**TRY IT**. All lines in the records that carry the string "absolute" are to be shown.

START TASK DATA

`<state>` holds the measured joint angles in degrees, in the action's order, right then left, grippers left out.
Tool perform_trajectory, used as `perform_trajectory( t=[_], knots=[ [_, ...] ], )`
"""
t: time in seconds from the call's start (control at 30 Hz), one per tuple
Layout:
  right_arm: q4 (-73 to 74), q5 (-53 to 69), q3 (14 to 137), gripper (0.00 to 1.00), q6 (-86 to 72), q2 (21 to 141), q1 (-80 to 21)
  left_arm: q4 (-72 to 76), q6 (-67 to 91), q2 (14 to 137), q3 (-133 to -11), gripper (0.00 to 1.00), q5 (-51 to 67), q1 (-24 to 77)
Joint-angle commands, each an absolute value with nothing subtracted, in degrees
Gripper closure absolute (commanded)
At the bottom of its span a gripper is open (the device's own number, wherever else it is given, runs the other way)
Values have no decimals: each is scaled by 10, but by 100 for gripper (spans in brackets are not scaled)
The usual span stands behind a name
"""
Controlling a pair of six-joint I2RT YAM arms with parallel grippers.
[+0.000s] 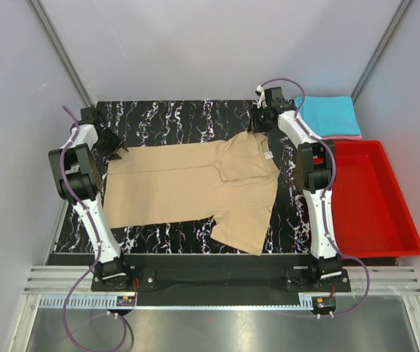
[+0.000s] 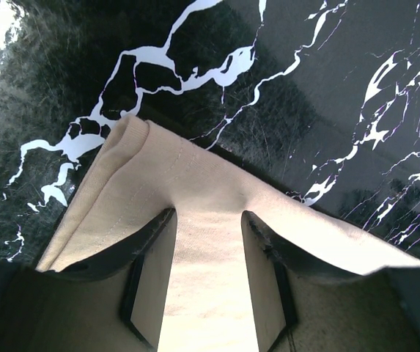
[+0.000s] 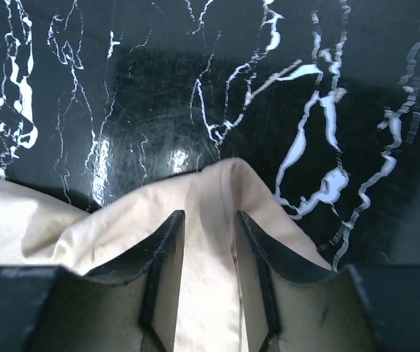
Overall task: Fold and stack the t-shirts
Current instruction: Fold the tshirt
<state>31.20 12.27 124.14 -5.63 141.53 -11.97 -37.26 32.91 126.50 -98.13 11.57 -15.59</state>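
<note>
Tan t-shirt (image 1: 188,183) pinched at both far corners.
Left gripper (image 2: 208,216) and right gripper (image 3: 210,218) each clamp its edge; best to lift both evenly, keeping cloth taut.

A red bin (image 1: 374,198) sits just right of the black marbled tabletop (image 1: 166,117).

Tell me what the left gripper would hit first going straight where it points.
The left gripper pinches a corner of the tan t-shirt; straight past that cloth it would likely meet the black marble tabletop, though depth is unclear.
</note>
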Motion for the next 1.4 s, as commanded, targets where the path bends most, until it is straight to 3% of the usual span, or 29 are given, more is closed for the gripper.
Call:
perform_trajectory(
  t=[0.0, 0.3, 0.5, 0.67, 0.73, 0.87, 1.03, 1.37],
  knots=[
    [301, 178, 1281, 61, -75, 1433, -112, -363, 323, 1280, -996, 53, 94, -163],
    [173, 105, 1161, 95, -164, 1395, -81, -367, 325, 1281, -998, 52, 83, -169],
    [8, 140, 992, 91, -289, 1309, -43, -360, 353, 1284, -998, 52, 73, -171],
    [-50, 189, 962, 99, -337, 1307, -42, -308, 382, 1297, -996, 51, 148, -163],
    [-68, 199, 958, 99, -367, 1309, -42, -288, 390, 1310, -1002, 51, 178, -154],
    [-84, 171, 940, 79, -404, 1297, -40, -299, 404, 1334, -1048, 51, 179, -145],
    [-53, 158, 985, 71, -417, 1325, -40, -330, 401, 1358, -1089, 51, 154, -146],
    [-24, 153, 1035, 71, -402, 1360, -39, -333, 399, 1376, -1104, 51, 156, -147]
  ],
)
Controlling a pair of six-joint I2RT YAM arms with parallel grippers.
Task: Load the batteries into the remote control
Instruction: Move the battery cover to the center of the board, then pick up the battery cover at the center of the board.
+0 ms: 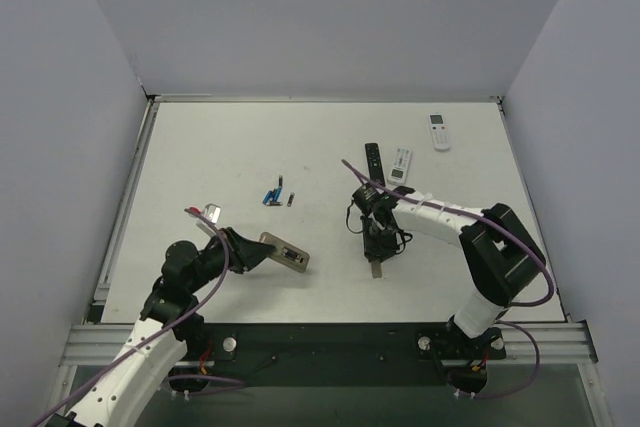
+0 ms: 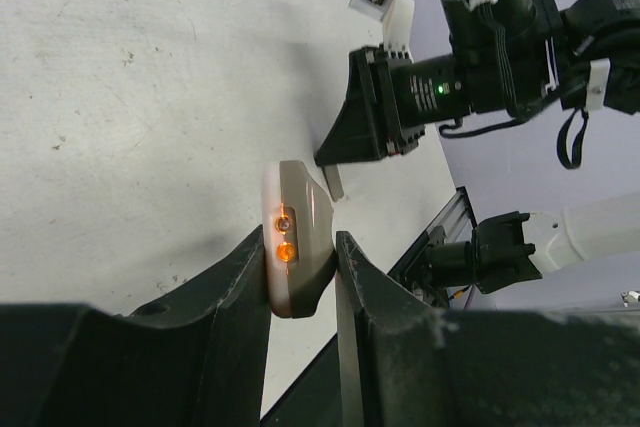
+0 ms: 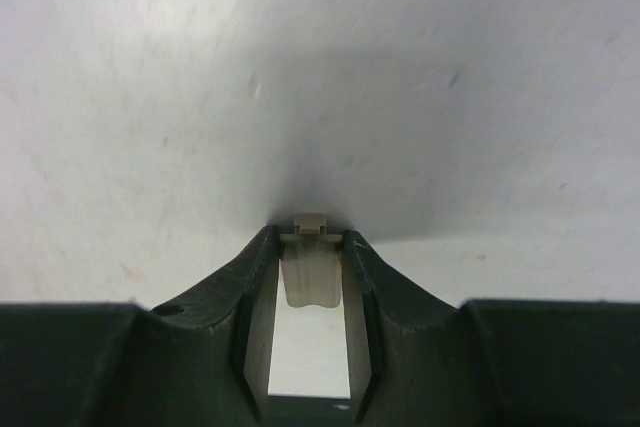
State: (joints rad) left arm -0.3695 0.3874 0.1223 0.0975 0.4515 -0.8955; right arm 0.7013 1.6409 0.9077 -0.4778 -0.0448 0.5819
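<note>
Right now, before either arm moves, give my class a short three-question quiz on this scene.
1. True or false: the left gripper is shut on the remote with the grey back.
2. Fill the gap: the batteries lie loose on the ____.
3. What does the right gripper hold? A nothing; B a small grey cover; C a battery.
Key: 1 true; 2 table; 3 B.
</note>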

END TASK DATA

**EXERCISE RESPONSE**.
Joint-angle commands, each an absolute value with nothing subtracted, in degrees
Gripper closure absolute (commanded)

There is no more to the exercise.